Introduction to Embedded Scripting Languages:
This blog is aimed at those with some understanding of memory management in programming languages and those curious about what a garbage collector is.
First contact: Squrriel. Recently I started working on a code base that was littered with files ended in a strange extension like .nut. Obviously having the humour of a 12 year old, I proceeded to tell my friends all about this hilarious language that I’d love to pair with some coq 🐓.
Jokes aside, I really was wondering what was the purpose of a garbage collected language in an embedded systems environment?
As a newbie to embedded systems programming, I had a few preconceptions about the field. Especially in the case of writing firmware for IoT devices.
I generally thought of embedded devices as:

Low power and low cost and not.
When you are not low power and you can eat at places with $$$
on google maps,
feel free to throw processing power at the problem, put Linux or Android on the
device and lots of RAM and run java (please don’t).
If constrained by low cost and low power, you are usually limited to bare metal or RTOS in C/C++.
For the rest, it is probably a specific combination of hardware and software that’s not really the focus right now.
All in all, the idea of having a garbage collected language run on IoT devices seemed pretty sacrilegious.
Whats embedded scripting?
Essentially embedded scripting languages serve as the cornerstone for enhancing the programmability and flexibility of embedded systems.

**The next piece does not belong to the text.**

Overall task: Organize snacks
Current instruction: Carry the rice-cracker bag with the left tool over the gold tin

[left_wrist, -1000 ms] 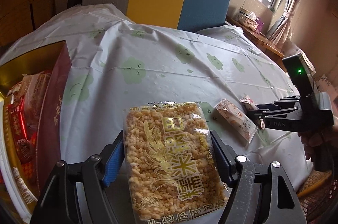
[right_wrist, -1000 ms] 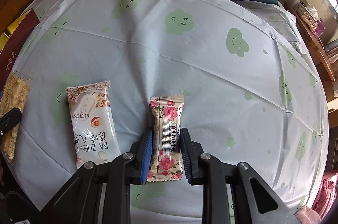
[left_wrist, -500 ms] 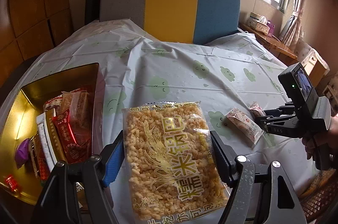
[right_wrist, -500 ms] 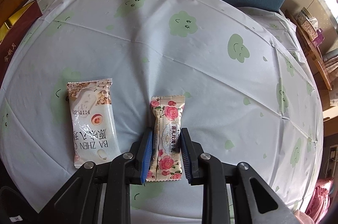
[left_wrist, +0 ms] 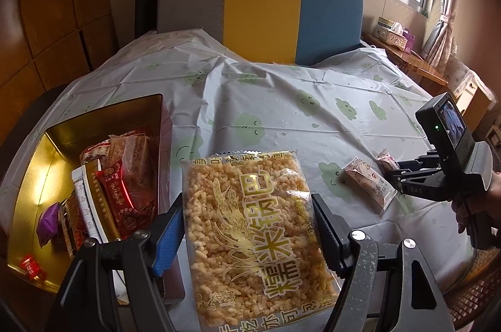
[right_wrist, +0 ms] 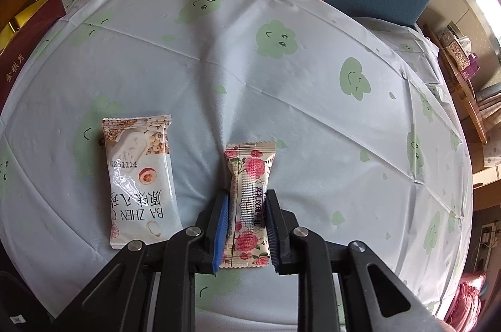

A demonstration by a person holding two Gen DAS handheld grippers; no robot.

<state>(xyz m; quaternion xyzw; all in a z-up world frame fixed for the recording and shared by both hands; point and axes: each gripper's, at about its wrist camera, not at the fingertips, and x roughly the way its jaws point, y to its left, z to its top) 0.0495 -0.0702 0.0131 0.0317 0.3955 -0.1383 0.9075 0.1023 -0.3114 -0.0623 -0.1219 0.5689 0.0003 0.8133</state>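
Rice-cracker pack [left_wrist: 255, 233] was clamped at lower centre by the left gripper [left_wrist: 247, 233], while the rose-print candy [right_wrist: 249, 206] was pinched by the right gripper [right_wrist: 245, 225].

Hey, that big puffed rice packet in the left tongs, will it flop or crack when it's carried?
The puffed rice packet probably stays fairly stiff: it stands flat between the left tongs without sagging. It's likely light, being airy grains. The glossy wrapper may slip, and hard squeezing could crumble it.

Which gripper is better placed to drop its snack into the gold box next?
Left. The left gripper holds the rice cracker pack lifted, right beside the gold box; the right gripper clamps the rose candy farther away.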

“Squirrel is a high level imperative, object-oriented programming language, designed to be a light-weight scripting language that fits in the size, memory bandwidth, and real-time requirements of applications like video games.”
Just reading what squirrel-lang says about Squirrel lang seemed oxymoronic to me so it prodded me to take a closer look as to why it serves its purpose and serves it well.
Even wihout being ultra-lean code like bare metal C to function efficiently, languages such as Squirrel and Lua showcase being an impressive blend of being lightweight while simultaneously offering a rich set of features.
This unique combination allows for a more dynamic and customizable approach to embedded system development, enabling both developers and end-users to explore a broader range of functionalities without compromising on performance or resource utilization.
First thing to debunk - embedded scripting languages don’t add as much bloat as I has originally thought. Squirrel can be as little as 100-150KB and Lua is down to a shocking 63K!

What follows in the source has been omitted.